(CROISSANCE AFRIQUE)-Au Mali, un atelier national d’une importance cruciale, dédié à la validation des documents standards des partenariats public-privé (PPP), a été lancé le 13 avril 2026 à Bamako, la capitale vibrante et dynamique du pays.
Cette rencontre stratégique, qui s’inscrit dans un cadre plus large de développement économique, vise à consolider les mécanismes de financement des infrastructures, un enjeu majeur dans un contexte où les besoins d’investissement sont particulièrement pressants. Les secteurs de l’énergie, de l’eau et des infrastructures structurantes, qui sont essentiels pour le développement durable du Mali, nécessitent une attention particulière et des ressources considérables.
Durant cinq jours intenses, les représentants de l’administration publique, les experts techniques, ainsi que les acteurs du secteur privé se rassemblent dans un esprit de collaboration et d’innovation. Leur objectif est d’examiner en profondeur les outils et les stratégies destinés à améliorer la préparation, la structuration et la mise en œuvre des projets de PPP. Les discussions portent sur l’élaboration de documents de référence qui joueront un rôle clé dans la facilitation de ces projets. Parmi ces documents figurent un guide méthodologique détaillé, des dossiers types de consultation, ainsi qu’un clausier standard qui servira de référence pour les futures initiatives.
Ces instruments ont pour but d’harmoniser les cadres juridiques et techniques, de sécuriser les procédures administratives, et de renforcer l’attractivité des projets auprès des investisseurs nationaux et internationaux. En effet, l’harmonisation des pratiques et la standardisation des documents sont essentielles pour instaurer un climat de confiance et de transparence, éléments indispensables pour attirer des investissements significatifs. Cet atelier représente donc une étape déterminante dans la mise en place d’un environnement propice au développement des infrastructures au Mali, tout en répondant aux défis économiques et sociaux du pays.

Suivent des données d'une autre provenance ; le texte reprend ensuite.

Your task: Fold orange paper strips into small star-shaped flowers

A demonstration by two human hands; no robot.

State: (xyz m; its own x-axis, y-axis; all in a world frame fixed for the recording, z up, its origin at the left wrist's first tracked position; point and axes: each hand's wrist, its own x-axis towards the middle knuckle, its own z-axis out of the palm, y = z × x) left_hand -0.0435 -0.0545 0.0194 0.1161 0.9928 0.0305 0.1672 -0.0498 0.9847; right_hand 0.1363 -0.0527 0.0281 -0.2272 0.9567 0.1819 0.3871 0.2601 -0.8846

Selon les autorités compétentes, l’Unité de Partenariat Public-Privé (PPP), instaurée en 2017, a déjà permis la signature de 10 contrats d’un montant global impressionnant de 641,178 milliards de FCFA. Ces contrats, qui se concentrent principalement dans des secteurs cruciaux tels que l’énergie et la sécurité, témoignent de l’engagement du pays à moderniser et à sécuriser ses infrastructures. En parallèle, 12 projets sont actuellement en cours de structuration, représentant un volume d’investissement estimé à 588,485 milliards de FCFA, ce qui souligne l’enthousiasme et l’optimisme autour des initiatives de développement.
Au total, les projets signés et ceux en préparation atteignent un montant colossal de 1 229,663 milliards de FCFA, confirmant ainsi le rôle croissant et essentiel des partenariats public-privé dans la stratégie de développement du pays. Cette dynamique s’inscrit parfaitement dans le cadre de la Stratégie nationale pour l’émergence et le développement durable 2024-2033, qui prévoit un programme ambitieux d’investissements de plus de 61 232 milliards de FCFA sur une période de dix ans.
Notons que face à l’ampleur des besoins pressants, notamment en matière de transformation économique, de souveraineté et de sécurité, le recours au financement privé apparaît non seulement comme une nécessité, mais également comme un levier indispensable pour compléter les ressources publiques. Cette approche proactive vise à mobiliser des capitaux privés pour soutenir des projets d’envergure, garantissant ainsi une croissance durable et inclusive pour l’avenir du pays.